_What you should do:_ The listing below must be given again in full, exactly.

Start of Supplied records

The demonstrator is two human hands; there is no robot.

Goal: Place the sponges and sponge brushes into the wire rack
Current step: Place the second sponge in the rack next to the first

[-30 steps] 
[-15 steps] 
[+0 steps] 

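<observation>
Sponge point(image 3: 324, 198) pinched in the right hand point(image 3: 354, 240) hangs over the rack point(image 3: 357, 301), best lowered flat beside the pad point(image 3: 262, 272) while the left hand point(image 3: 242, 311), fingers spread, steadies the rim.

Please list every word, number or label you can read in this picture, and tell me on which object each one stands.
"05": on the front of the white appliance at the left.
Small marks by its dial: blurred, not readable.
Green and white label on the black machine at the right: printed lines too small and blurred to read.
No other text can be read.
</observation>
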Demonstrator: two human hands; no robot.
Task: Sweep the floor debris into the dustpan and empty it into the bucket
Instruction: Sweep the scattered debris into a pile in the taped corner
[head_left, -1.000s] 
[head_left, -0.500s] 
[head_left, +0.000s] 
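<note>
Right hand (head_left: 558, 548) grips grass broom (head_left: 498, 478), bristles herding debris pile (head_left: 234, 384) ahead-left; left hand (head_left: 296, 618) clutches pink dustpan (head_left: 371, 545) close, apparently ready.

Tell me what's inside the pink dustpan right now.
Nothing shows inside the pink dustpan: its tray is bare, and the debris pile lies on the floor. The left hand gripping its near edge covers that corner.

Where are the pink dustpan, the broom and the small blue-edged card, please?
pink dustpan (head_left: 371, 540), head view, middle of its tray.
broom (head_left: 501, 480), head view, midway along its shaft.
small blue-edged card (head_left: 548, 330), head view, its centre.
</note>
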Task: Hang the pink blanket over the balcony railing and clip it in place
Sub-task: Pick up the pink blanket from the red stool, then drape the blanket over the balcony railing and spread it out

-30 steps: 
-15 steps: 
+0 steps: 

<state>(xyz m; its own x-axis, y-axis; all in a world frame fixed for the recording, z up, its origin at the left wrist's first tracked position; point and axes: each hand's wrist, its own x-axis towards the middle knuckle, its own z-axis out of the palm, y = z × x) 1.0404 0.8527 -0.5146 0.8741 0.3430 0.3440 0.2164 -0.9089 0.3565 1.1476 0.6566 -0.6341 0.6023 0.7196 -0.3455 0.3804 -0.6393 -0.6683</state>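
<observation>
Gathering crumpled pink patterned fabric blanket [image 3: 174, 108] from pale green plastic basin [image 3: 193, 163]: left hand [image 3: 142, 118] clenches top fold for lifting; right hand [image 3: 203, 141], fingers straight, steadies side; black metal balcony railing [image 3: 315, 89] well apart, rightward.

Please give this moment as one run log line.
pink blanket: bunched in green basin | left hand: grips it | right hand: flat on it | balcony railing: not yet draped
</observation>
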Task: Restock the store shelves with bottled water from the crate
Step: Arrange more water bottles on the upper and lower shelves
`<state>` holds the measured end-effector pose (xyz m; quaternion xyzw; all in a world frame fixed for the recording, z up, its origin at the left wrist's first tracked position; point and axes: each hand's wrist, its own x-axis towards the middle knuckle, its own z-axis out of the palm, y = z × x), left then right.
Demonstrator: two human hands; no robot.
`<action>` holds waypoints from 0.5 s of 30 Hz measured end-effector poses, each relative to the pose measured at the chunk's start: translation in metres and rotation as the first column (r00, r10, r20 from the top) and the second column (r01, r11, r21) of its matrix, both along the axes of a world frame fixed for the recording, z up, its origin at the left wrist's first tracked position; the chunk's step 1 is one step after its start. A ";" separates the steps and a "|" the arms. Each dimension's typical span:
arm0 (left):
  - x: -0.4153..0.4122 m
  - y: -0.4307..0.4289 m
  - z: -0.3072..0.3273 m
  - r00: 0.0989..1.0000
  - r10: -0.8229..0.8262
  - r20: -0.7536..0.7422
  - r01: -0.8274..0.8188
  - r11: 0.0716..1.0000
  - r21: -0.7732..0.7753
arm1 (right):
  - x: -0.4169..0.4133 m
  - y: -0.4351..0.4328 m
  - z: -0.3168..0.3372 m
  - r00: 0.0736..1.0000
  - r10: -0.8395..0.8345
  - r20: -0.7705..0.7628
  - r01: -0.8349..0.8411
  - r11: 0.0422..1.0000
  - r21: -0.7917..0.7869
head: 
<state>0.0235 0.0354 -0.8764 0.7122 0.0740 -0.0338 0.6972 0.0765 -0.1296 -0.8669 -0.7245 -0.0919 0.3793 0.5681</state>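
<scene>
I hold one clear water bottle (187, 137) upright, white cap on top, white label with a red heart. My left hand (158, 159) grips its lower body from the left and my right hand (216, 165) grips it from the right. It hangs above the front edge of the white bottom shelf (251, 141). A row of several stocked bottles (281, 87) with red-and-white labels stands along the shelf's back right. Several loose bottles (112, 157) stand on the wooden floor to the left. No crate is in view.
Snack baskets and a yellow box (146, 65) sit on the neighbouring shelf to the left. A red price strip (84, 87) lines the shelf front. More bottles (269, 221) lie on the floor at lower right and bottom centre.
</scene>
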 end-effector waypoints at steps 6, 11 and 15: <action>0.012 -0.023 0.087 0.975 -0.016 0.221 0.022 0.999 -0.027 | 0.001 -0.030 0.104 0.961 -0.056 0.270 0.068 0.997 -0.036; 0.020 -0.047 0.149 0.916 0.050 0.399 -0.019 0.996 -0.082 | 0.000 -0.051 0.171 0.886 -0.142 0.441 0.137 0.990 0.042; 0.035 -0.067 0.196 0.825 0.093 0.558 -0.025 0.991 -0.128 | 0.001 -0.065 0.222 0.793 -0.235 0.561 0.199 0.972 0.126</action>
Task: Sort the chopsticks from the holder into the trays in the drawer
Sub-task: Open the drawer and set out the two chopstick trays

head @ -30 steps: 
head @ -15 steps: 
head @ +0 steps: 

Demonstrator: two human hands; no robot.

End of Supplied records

_Solved problem:_
The demonstrator is two human hands; there is no robot.

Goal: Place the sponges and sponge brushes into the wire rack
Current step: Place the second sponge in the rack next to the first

[-30 steps] 
[-15 steps] 
[+0 steps] 

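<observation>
Sponge point(image 3: 324, 198) pinched in the right hand point(image 3: 354, 240) hangs over the rack point(image 3: 357, 301), best lowered flat beside the pad point(image 3: 262, 272) while the left hand point(image 3: 242, 311), fingers spread, steadies the rim.

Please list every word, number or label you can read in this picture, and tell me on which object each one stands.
"05": on the front of the white appliance at the left.
Small marks by its dial: blurred, not readable.
Green and white label on the black machine at the right: printed lines too small and blurred to read.
No other text can be read.
</observation>
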Demonstrator: two human hands; no robot.
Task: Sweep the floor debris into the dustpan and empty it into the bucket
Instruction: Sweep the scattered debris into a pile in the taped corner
[head_left, -1.000s] 
[head_left, -0.500s] 
[head_left, +0.000s] 
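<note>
Right hand (head_left: 558, 548) grips grass broom (head_left: 498, 478), bristles herding debris pile (head_left: 234, 384) ahead-left; left hand (head_left: 296, 618) clutches pink dustpan (head_left: 371, 545) close, apparently ready.

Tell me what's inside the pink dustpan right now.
Nothing shows inside the pink dustpan: its tray is bare, and the debris pile lies on the floor. The left hand gripping its near edge covers that corner.

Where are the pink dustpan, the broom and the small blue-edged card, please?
pink dustpan (head_left: 371, 540), head view, middle of its tray.
broom (head_left: 501, 480), head view, midway along its shaft.
small blue-edged card (head_left: 548, 330), head view, its centre.
</note>
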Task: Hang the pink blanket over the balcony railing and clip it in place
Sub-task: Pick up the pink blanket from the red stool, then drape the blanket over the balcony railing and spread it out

-30 steps: 
-15 steps: 
+0 steps: 

<state>(xyz m; its own x-axis, y-axis; all in a world frame fixed for the recording, z up, its origin at the left wrist's first tracked position; point and axes: each hand's wrist, its own x-axis towards the middle knuckle, its own z-axis out of the palm, y = z × x) 1.0404 0.8527 -0.5146 0.8741 0.3430 0.3440 0.2164 -0.9089 0.3565 1.1476 0.6566 -0.6341 0.6023 0.7196 -0.3455 0.3804 -0.6393 -0.6683</state>
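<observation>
Gathering crumpled pink patterned fabric blanket [image 3: 174, 108] from pale green plastic basin [image 3: 193, 163]: left hand [image 3: 142, 118] clenches top fold for lifting; right hand [image 3: 203, 141], fingers straight, steadies side; black metal balcony railing [image 3: 315, 89] well apart, rightward.

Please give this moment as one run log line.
pink blanket: bunched in green basin | left hand: grips it | right hand: flat on it | balcony railing: not yet draped
</observation>
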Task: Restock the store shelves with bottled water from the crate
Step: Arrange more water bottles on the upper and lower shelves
`<state>` holds the measured end-effector pose (xyz m; quaternion xyzw; all in a world frame fixed for the recording, z up, its origin at the left wrist's first tracked position; point and axes: each hand's wrist, its own x-axis towards the middle knuckle, its own z-axis out of the palm, y = z × x), left then right.
Demonstrator: two human hands; no robot.
`<action>` holds waypoints from 0.5 s of 30 Hz measured end-effector poses, each relative to the pose measured at the chunk's start: translation in metres and rotation as the first column (r00, r10, r20 from the top) and the second column (r01, r11, r21) of its matrix, both along the axes of a world frame fixed for the recording, z up, its origin at the left wrist's first tracked position; the chunk's step 1 is one step after its start. A ";" separates the steps and a "|" the arms. Each dimension's typical span:
arm0 (left):
  - x: -0.4153..0.4122 m
  - y: -0.4307..0.4289 m
  - z: -0.3072..0.3273 m
  - r00: 0.0989..1.0000
  - r10: -0.8229..0.8262
  - r20: -0.7536..0.7422
  - r01: -0.8274..0.8188
  - r11: 0.0716..1.0000
  - r21: -0.7732..0.7753
arm1 (right):
  - x: -0.4169..0.4133 m
  - y: -0.4351..0.4328 m
  - z: -0.3168..0.3372 m
  - r00: 0.0736..1.0000
  - r10: -0.8395..0.8345
  - r20: -0.7705..0.7628
  - r01: -0.8349..0.8411
  - r11: 0.0422..1.0000
  - r21: -0.7917..0.7869
head: 
<state>0.0235 0.0354 -0.8764 0.7122 0.0740 -0.0338 0.6972 0.0765 -0.1296 -0.8669 -0.7245 -0.0919 0.3793 0.5681</state>
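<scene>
I hold one clear water bottle (187, 137) upright, white cap on top, white label with a red heart. My left hand (158, 159) grips its lower body from the left and my right hand (216, 165) grips it from the right. It hangs above the front edge of the white bottom shelf (251, 141). A row of several stocked bottles (281, 87) with red-and-white labels stands along the shelf's back right. Several loose bottles (112, 157) stand on the wooden floor to the left. No crate is in view.
Snack baskets and a yellow box (146, 65) sit on the neighbouring shelf to the left. A red price strip (84, 87) lines the shelf front. More bottles (269, 221) lie on the floor at lower right and bottom centre.
</scene>
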 end-effector waypoints at steps 6, 11 and 15: <action>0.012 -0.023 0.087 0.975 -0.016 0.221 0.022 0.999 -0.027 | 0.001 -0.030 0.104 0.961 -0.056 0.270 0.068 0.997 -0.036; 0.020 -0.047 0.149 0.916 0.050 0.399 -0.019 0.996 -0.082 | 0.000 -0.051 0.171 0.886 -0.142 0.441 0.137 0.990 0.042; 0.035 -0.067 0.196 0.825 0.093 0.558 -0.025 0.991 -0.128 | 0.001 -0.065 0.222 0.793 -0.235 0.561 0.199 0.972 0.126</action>
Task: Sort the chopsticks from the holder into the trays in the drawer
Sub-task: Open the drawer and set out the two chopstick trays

head @ -30 steps: 
head @ -15 steps: 
head @ +0 steps: 

Demonstrator: two human hands; no robot.

There is no more to the output.